1. a kind of system for recognizing characters from image, which includes: detection model and/or identification model,

Detection model, for regional location locating for text in detection image；

Identification model, for extracting text information in image；And

Correction module is marked, the select annotation results of sample selection module are modified, obtains fining annotation results, The annotation results of the fining are used to that detection model and/or identification model to be continued training and optimized.

2. a kind of system for recognizing characters from image, the system include:

Detection model, for regional location locating for text in detection image；

Operation module calls detection module, detects to the text in image, obtain preliminary annotation results；

Correction module is marked, the select annotation results of sample selection module are modified, obtains fining annotation results, The annotation results of the fining are used to continue training and optimization to detection model.

3. a kind of system for recognizing characters from image, which includes: detection model and/or identification model,

Detection model, for regional location locating for text in detection image；

Identification model, for extracting text information in image；And

Correction module is marked, the select annotation results of sample selection module are modified, obtains fining annotation results, The annotation results of the fining are used to continue training and optimization to identification model.

4. a kind of image character recognition method, method includes the following steps:

With pictograph data set that is existing or having marked training text detection model and Text region model；Text is examined It surveys model and Text region model forms operation module；

Call operation module carries out text detection and identification to image data, and will test recognition result as preliminary mark As a result；

Testing result and recognition result are modified respectively, revise textbox all in simultaneously polishing image, while correcting text The corresponding content of text of word frame obtains fining annotation results；

Further train text detection model and Text region model with fining labeled data, at the same to text detection model and Text region model carries out tuning；

By after optimization text detection model and Text region model replace original text detection model and Text region model, It constructs more optimized pictograph and understands identifying system.

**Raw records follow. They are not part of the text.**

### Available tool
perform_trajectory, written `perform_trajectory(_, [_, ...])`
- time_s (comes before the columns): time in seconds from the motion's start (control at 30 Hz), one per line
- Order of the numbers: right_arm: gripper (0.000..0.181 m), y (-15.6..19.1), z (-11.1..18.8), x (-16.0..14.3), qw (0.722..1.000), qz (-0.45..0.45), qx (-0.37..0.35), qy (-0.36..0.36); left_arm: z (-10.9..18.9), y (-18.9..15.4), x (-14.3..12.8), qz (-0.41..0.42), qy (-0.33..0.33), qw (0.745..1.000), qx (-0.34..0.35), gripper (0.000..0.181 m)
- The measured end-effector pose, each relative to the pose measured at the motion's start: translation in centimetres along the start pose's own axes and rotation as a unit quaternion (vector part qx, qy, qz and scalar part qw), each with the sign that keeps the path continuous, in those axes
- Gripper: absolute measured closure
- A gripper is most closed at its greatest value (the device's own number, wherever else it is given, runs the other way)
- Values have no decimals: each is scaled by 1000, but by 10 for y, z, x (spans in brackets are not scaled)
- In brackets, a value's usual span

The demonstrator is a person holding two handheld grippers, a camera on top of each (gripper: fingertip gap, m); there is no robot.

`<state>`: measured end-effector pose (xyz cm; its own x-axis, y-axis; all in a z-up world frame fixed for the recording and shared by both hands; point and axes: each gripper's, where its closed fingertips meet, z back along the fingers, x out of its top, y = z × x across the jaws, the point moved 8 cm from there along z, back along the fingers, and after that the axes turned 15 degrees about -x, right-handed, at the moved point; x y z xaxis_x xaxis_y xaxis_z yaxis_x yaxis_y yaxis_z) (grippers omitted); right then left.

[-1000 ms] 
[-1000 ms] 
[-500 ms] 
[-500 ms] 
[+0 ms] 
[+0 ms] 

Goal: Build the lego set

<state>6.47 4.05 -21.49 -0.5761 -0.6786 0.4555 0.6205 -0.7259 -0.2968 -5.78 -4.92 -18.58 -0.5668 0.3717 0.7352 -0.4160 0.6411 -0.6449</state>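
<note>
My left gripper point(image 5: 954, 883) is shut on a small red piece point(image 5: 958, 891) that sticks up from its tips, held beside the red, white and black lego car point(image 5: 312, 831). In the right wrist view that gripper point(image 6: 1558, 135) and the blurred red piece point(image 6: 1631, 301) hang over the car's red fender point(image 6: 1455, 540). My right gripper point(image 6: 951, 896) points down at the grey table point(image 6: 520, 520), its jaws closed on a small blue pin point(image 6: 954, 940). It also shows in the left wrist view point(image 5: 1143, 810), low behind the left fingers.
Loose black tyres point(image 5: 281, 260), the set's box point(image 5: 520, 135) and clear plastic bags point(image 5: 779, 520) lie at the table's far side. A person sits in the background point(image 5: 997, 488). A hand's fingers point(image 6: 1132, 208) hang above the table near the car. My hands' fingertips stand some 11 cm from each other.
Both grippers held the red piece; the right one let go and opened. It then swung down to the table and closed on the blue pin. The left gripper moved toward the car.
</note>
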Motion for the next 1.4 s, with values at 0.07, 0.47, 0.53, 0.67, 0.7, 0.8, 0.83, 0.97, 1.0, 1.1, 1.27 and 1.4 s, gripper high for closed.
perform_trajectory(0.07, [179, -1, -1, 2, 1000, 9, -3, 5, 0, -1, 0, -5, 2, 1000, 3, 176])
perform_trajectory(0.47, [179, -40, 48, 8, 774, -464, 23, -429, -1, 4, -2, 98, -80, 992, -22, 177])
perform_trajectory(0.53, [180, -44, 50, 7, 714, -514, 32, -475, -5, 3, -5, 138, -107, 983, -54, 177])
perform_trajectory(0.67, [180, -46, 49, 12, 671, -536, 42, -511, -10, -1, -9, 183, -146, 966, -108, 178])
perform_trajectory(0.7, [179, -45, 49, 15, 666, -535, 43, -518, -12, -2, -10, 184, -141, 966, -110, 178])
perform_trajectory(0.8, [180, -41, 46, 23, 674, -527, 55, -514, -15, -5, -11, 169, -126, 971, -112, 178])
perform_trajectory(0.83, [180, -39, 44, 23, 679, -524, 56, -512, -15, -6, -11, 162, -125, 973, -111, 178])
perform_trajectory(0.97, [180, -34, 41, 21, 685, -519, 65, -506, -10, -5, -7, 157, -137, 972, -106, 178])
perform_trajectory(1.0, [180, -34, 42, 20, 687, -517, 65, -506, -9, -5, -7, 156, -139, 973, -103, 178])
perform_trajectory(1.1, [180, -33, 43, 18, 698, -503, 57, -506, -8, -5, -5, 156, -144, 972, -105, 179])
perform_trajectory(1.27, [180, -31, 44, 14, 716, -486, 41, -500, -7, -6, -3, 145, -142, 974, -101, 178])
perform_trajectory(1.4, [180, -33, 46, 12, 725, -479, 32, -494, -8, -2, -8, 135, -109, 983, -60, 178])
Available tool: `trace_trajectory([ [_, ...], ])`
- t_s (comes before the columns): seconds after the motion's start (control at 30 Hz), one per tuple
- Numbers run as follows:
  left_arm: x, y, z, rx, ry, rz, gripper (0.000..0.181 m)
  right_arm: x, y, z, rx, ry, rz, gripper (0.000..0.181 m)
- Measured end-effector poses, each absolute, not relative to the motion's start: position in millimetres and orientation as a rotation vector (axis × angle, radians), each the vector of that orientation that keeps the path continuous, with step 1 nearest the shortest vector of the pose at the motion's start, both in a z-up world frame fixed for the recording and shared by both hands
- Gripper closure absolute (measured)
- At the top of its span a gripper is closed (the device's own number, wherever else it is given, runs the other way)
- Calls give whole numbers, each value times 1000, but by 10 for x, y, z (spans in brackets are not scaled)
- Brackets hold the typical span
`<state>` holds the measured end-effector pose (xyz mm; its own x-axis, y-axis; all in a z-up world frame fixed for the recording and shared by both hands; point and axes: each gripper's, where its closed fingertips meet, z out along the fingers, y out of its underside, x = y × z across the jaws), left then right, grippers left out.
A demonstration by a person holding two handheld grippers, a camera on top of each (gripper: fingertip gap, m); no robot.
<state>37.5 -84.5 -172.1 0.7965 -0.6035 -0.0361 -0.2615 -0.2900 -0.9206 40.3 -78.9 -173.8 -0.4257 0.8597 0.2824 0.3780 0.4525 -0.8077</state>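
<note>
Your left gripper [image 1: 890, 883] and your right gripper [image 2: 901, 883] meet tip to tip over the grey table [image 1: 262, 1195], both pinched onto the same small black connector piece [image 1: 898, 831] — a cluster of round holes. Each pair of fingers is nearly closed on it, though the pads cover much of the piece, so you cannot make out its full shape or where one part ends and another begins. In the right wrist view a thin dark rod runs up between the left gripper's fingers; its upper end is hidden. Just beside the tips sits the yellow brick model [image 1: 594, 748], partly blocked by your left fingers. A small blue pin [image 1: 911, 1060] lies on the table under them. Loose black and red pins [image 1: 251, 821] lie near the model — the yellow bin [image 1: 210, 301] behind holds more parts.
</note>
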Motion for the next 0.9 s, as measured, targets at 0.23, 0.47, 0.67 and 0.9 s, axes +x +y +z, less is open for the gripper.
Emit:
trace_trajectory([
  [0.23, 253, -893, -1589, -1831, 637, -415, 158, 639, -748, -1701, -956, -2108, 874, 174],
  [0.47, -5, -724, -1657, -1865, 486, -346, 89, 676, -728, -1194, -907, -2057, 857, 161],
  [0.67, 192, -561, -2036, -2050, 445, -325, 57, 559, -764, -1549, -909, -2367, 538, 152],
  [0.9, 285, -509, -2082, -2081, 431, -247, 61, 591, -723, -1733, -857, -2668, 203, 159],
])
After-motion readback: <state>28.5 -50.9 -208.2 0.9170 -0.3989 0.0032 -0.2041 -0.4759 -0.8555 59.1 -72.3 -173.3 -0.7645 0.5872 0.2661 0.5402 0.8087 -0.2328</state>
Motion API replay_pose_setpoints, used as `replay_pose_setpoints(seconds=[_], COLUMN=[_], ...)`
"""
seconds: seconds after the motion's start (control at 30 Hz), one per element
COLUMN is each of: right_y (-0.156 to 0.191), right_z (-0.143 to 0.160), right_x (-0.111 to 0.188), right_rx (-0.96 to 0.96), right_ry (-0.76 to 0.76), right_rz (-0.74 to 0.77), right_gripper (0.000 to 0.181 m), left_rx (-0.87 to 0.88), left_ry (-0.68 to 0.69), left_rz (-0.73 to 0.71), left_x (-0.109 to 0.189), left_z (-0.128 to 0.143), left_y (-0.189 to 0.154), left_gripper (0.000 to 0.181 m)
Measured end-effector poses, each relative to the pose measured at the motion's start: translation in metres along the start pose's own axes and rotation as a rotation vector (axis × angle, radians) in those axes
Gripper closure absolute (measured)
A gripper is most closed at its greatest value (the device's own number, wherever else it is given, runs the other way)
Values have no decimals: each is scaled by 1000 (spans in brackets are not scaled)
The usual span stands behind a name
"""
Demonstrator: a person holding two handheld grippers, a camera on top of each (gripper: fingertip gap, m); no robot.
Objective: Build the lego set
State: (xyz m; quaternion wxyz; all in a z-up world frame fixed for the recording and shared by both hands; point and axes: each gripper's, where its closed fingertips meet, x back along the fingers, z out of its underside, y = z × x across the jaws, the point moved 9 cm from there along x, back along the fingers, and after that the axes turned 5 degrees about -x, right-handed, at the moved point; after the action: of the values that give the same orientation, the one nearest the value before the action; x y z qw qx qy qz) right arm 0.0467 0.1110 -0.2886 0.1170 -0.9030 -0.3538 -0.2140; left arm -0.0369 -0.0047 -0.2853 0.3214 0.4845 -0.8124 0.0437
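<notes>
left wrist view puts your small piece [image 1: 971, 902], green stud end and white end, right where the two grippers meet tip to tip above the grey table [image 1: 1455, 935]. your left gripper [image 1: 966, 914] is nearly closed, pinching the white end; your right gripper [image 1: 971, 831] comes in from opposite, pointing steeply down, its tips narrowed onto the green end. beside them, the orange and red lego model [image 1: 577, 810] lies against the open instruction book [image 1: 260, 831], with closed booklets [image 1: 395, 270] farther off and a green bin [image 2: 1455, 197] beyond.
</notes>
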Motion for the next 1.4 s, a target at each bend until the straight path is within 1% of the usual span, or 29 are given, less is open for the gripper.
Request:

5. a kind of image character recognition method, method includes the following steps:

Text detection model is trained with pictograph data set that is existing or having marked, and as operation module；

Call operation module carries out text detection to image data, and will test recognition result as preliminary annotation results；

Preliminary testing result is modified, fining annotation results are obtained；

Detection model is further trained with fining labeled data；

Detection model after optimization is integrated into operation module.

6. a kind of image character recognition method, method includes the following steps:

By pictograph data set that is existing or having marked training text detection model and Text region model, and will test Operation module is formed with identification model；

Call operation module carries out text detection and identification to image data, and using recognition result as preliminary annotation results；

Preliminary recognition result is corrected, fining annotation results are obtained；

Identification model is further trained with fining labeled data；

Identification model after optimization is integrated into operation module.

7. a kind of pictograph identifies the network platform, which is characterized in that the network platform includes server, and server, which has, to be deposited Reservoir；And

It is coupled to the processor of the memory, which is configured as executing the instruction of storage in the memory, institute It states processor and executes following operation:

Text detection model and Text region model are formed into operation module；

8. a kind of pictograph identifies that server, server have memory；And

9. a kind of storage medium, is stored thereon with computer program, which is characterized in that when the program is executed by processor, realize Method as described in any in claim 4 to 6.